You know, there was a big period in Bikini Kill where we didn’t do anything at all. Not because as a band we didn’t feel like it, but because I was really pulling away from doing my own art in favor of helping everyone else with theirs. I had a very guilty conscious about being thought of as the leader of riot grrrl when so many people contributed to it. The guilty liberal in me, you know? I really just tried to say the right things all the time and tried to step out of the limelight. Now I’m like, “Whatevski.” I deserve attention, I think my work is worthy of attention, I think art is important. I think that has been proved by the track record of the things me and my friends have made having such an impact. While I still feel very much a part of a feminist community, and I try to help out where I can with other women’s projects, I don’t let it interfere with what I’m doing. I’m able to say no. Because I care about my own work a lot more than I did then. We didn’t take it seriously. We were just doing shit in our town for our friends. The fact that it went beyond that at all is still kind of shocking to me.

How has the landscape changed?
It’s exciting; there is a lot going on.

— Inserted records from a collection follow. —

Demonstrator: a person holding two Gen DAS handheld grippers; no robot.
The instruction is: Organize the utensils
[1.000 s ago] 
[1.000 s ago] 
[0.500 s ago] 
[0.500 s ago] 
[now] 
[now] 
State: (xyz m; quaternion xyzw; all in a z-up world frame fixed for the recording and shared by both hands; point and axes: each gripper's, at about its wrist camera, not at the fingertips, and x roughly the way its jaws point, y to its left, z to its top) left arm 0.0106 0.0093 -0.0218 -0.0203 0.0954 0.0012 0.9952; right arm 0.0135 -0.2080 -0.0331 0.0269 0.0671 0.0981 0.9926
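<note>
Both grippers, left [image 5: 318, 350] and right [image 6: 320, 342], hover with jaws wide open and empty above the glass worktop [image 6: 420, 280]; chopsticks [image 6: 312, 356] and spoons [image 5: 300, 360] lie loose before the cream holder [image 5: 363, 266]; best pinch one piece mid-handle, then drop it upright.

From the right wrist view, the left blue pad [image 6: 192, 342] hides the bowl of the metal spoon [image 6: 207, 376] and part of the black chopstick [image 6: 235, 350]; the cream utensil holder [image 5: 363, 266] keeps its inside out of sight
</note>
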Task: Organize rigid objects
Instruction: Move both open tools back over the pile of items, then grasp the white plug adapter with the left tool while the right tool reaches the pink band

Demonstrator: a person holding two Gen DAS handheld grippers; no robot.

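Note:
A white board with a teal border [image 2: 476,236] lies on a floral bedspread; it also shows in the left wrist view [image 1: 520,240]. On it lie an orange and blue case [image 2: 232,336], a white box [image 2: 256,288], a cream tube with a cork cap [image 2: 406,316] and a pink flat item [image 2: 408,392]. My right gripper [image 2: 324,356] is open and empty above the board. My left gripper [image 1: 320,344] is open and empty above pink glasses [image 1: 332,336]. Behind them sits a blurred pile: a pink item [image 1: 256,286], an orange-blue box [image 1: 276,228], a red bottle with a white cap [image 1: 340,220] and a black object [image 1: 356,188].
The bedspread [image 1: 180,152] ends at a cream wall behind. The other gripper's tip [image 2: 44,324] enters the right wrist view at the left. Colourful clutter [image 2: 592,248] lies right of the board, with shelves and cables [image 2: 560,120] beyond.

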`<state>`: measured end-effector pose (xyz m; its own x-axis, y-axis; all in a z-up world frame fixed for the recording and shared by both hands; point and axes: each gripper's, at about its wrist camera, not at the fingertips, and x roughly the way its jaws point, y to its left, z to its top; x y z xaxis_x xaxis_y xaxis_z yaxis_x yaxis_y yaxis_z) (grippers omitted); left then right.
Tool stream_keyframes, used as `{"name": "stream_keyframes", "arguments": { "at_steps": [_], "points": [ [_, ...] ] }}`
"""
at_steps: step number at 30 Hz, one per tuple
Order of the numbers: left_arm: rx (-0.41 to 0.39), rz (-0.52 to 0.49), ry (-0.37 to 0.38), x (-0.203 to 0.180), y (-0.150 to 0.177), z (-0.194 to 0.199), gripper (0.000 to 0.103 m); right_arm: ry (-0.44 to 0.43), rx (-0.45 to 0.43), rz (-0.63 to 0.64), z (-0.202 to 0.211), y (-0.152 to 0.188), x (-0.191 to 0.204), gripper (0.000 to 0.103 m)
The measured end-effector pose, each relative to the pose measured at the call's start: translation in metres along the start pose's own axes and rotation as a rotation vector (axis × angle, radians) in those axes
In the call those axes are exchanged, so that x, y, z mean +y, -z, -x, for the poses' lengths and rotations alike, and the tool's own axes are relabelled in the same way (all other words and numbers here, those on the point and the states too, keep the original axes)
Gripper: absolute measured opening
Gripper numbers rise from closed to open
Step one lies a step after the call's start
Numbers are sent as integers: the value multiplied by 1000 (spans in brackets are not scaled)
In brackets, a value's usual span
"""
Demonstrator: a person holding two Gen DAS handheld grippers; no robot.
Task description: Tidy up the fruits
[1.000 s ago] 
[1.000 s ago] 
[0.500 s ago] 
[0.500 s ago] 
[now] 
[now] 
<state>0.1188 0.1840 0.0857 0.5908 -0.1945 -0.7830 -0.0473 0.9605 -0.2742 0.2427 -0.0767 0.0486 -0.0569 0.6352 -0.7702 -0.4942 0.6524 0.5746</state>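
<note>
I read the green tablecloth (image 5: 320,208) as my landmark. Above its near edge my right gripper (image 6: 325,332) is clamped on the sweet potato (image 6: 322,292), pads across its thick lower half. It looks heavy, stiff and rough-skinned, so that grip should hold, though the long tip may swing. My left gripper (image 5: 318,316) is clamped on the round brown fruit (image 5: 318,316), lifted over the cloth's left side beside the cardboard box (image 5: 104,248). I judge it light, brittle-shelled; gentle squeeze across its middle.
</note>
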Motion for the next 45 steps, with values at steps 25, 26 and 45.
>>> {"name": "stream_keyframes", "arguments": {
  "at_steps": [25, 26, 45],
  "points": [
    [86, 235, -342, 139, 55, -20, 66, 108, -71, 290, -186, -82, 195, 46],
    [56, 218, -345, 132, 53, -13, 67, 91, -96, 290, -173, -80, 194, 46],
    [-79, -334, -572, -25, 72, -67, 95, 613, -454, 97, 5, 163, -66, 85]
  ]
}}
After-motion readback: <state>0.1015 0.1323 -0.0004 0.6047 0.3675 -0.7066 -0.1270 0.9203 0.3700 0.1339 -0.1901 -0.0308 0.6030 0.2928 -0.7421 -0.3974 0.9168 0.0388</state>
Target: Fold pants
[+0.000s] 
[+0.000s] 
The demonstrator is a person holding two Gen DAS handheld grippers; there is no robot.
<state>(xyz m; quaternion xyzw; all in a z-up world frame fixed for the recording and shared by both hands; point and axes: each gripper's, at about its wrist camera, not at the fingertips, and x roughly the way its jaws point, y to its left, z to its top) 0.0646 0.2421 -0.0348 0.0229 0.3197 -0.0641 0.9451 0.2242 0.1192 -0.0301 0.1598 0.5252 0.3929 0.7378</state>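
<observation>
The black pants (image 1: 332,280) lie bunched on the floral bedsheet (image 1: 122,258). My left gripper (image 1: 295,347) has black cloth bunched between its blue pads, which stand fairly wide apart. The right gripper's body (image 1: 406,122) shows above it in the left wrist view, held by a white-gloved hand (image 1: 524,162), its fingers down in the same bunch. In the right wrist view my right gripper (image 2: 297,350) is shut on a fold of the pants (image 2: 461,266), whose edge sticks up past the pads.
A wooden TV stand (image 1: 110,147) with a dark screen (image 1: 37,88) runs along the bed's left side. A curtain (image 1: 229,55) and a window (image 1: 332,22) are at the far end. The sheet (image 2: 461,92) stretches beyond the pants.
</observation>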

There is a new group that’s called People of Color Zine Project. There’s an amazing movie collaboration performance group called Black Salt that’s working out of Oakland. They’re really incredible. I think there are a lot of projects that aren’t called riot grrrl, but a lot of people are influenced by it. Maybe who are even influenced by hating it — but the people who critique it and say, “Here are the flaws,” that’s actually a very generous thing to do.

The movement has gotten a lot of criticism over the years. How has it changed for the better?
To make riot grrrl move into the future in a new way with a bunch of new names and a bunch of new energy, younger people have to learn about it and apply it to their own lives and own modern conversation. And they are. The conversation is much more modern than the one we were having then because we didn’t have a crystal ball. “Transgender” wasn’t even a term in the nineties. There is a lot of conversation happening now about being more inclusive of trans people and rectifying the criticism that the scene wasn’t inclusive of women of color. I think all of those conversations are really wonderful. Hopefully the critique will create something.